The task — From the material below, return exactly the lines starting at the one that holds "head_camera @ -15" and ending at the one that holds "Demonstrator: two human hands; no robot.". Pictures stay out of the answer.

Data shown —

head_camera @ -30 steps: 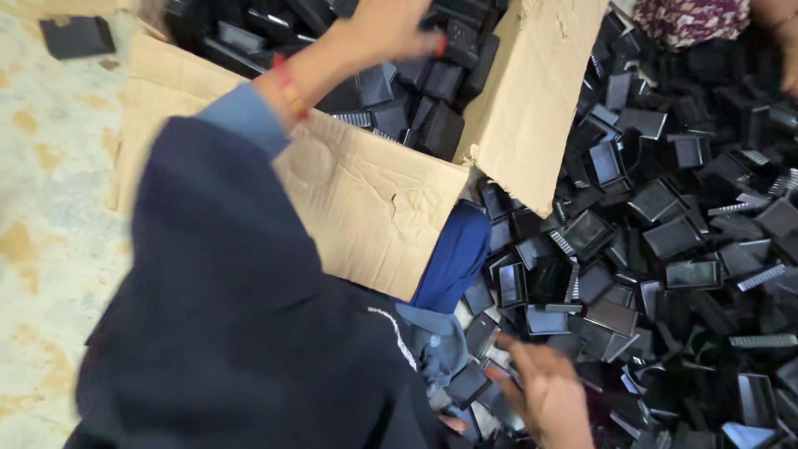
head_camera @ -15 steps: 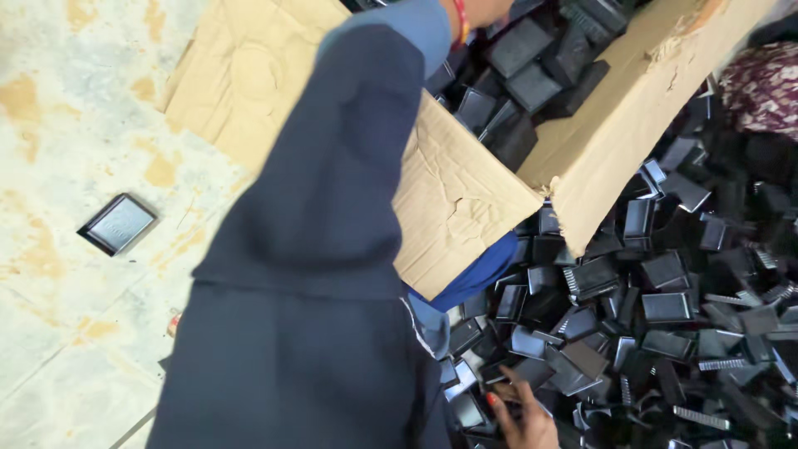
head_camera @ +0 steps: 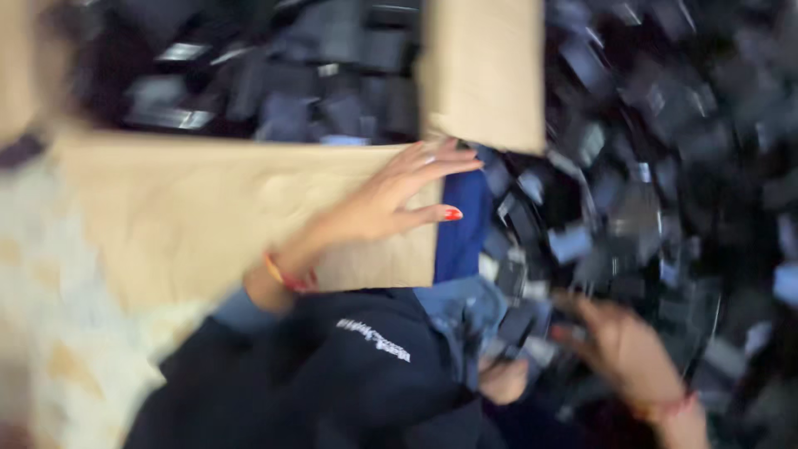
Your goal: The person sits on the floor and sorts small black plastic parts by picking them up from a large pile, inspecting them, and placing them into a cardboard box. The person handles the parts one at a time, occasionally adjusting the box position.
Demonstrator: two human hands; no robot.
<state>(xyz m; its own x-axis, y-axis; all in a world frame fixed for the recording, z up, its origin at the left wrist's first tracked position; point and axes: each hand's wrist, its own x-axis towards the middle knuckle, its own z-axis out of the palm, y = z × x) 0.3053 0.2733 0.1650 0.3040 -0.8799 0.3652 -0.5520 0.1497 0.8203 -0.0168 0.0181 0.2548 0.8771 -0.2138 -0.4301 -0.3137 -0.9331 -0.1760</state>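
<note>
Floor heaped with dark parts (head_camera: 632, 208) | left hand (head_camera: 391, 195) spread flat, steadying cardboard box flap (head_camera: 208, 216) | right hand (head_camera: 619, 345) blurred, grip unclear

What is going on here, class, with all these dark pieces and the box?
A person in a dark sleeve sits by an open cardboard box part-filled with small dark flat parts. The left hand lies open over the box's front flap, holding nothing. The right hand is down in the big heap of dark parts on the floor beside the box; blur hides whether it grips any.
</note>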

Output of the task —
head_camera @ -15 steps: 
head_camera @ +0 steps: 
Your goal: The person sits on the floor and sorts small black plastic parts by picking them up from a large pile, inspecting them, and placing them into a cardboard box. The person handles the parts one at a time, occasionally adjusting the box position.
Demonstrator: two human hands; no robot.

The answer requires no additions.